The IMF performed the calculation using adjustments for private consumption expenditure from national accounts statistics and also using expenditure incurred by the government under the public distribution system. The World Bank has attempted to estimate employee numbers using CMIE data from the 2015-2019 Consumer Pyramids Household Survey and comparing them with the 2011 NSS consumer spending data and data from other sources such as the National Family Health Survey and the Periodic Labor Force Survey in to relate, the Farm Household Situation Assessment and the All India Debt and Investment Survey. This exercise does not seem to follow the basic principles of statistics.

In fact, many econometric tweaks were likely made to relate the disparate datasets of NSS to CMIE. It should be noted that India uses the NSS Consumption Expenditure Survey to measure poverty and the results from it, conducted in 2017, are not available due to quality issues in the data collected.

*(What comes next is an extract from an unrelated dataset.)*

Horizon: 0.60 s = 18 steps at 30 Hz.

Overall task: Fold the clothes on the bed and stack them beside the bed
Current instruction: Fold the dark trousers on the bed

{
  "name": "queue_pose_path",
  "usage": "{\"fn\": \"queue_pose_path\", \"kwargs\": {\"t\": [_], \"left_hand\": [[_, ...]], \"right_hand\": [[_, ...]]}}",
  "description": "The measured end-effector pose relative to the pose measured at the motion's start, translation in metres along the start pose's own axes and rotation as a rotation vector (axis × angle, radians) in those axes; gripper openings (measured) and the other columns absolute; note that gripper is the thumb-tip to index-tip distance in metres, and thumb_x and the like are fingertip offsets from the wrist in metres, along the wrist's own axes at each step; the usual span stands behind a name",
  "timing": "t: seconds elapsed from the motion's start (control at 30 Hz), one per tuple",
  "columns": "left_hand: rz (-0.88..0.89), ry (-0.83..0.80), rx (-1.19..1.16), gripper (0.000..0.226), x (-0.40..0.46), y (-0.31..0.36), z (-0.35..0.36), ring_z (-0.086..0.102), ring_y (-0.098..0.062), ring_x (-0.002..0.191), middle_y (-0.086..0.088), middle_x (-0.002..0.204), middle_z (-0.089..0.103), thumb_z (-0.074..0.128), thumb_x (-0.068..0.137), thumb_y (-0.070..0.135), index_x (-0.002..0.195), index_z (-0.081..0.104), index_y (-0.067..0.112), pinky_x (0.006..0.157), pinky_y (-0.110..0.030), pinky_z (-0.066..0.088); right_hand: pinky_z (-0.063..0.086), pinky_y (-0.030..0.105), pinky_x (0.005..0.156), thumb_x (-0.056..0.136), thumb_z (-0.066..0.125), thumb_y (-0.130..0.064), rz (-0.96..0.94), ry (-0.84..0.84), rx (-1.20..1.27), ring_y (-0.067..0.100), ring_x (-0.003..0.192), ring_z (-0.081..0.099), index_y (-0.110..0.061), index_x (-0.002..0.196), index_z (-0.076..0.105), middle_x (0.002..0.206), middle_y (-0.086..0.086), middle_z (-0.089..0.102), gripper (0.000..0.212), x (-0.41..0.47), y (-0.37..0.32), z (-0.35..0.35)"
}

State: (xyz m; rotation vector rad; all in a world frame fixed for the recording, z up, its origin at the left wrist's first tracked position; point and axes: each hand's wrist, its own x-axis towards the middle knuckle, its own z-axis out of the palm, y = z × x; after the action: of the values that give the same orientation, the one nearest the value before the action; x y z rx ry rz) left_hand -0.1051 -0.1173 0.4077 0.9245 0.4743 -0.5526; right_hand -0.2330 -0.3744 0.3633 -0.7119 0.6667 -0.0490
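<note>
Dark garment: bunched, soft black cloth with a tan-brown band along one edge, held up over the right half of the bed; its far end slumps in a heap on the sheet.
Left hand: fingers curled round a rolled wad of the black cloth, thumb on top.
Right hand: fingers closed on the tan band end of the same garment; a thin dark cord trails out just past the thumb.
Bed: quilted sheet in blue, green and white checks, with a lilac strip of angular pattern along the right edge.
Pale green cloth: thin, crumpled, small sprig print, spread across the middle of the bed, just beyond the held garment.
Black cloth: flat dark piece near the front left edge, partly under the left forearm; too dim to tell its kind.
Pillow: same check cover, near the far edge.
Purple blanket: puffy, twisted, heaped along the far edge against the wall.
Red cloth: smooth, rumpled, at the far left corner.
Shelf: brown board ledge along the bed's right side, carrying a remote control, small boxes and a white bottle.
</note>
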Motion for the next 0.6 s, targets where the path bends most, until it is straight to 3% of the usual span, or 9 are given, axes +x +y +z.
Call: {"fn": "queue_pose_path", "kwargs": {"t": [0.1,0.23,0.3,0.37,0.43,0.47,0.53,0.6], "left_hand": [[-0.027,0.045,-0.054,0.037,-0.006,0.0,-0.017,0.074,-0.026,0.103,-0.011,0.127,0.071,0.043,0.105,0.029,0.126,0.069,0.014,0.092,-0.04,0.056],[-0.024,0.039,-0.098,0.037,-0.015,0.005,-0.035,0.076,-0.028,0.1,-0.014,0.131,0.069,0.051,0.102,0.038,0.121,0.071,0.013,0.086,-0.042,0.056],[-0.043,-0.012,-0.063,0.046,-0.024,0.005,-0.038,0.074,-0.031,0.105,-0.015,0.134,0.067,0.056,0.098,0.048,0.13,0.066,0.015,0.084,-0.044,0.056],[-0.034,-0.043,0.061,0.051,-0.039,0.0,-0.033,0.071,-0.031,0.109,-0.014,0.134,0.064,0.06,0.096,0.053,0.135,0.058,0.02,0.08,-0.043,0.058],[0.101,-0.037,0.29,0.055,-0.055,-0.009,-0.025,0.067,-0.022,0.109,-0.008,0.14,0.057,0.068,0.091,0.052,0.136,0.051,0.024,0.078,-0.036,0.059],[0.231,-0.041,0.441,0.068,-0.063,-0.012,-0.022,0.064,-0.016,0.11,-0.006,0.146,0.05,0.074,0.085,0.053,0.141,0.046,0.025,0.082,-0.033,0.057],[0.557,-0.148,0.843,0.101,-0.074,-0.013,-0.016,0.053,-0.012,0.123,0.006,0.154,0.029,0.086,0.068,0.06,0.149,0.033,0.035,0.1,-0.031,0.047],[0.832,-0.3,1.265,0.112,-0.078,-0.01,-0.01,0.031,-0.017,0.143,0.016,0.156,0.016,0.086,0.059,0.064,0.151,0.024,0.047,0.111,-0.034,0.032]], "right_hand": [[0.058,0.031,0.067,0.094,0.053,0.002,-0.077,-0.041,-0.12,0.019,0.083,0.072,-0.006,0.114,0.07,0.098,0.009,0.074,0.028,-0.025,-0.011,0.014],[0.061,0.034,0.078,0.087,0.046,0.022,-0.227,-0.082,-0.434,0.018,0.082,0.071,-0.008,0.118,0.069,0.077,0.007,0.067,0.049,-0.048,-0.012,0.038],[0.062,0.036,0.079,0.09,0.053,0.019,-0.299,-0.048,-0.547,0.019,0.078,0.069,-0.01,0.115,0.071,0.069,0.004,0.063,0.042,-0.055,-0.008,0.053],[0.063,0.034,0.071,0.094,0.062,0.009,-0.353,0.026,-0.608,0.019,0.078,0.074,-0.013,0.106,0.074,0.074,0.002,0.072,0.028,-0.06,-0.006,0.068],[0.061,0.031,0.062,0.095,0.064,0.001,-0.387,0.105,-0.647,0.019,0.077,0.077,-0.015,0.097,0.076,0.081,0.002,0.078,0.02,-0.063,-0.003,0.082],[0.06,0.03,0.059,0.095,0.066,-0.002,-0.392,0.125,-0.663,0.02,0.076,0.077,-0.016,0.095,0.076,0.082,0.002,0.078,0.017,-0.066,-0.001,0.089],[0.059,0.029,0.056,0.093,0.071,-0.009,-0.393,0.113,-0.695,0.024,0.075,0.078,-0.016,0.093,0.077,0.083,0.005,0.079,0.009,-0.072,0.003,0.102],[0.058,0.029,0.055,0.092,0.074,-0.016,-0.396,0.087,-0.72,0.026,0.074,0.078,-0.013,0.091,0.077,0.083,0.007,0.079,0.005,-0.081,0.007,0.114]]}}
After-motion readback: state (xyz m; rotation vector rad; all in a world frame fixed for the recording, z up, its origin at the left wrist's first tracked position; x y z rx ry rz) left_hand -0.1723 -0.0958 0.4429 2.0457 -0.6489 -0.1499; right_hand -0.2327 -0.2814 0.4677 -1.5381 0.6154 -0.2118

The World Bank paper appears to be based on unrealistic and unsustainable assumptions. First, the sample design of the NSS and CMIE surveys is different. The NSS uses a multi-level stratified sample while CMIE uses a rotational sample. In addition, CPHS households have unequal sampling probabilities, since households on the high streets have a higher probability of selection. The basic definition of the household also differs between the two surveys. Unlike the NSS, the CPHS does not perform a listing, instead using projections of household and population growth to construct sample weights. It has been noted by various researchers that the NSS adequately collects information from households at the lower end of the consumption distribution but insufficiently from those at the higher end. However, many doubts have been raised about the representativeness of the CMIE data.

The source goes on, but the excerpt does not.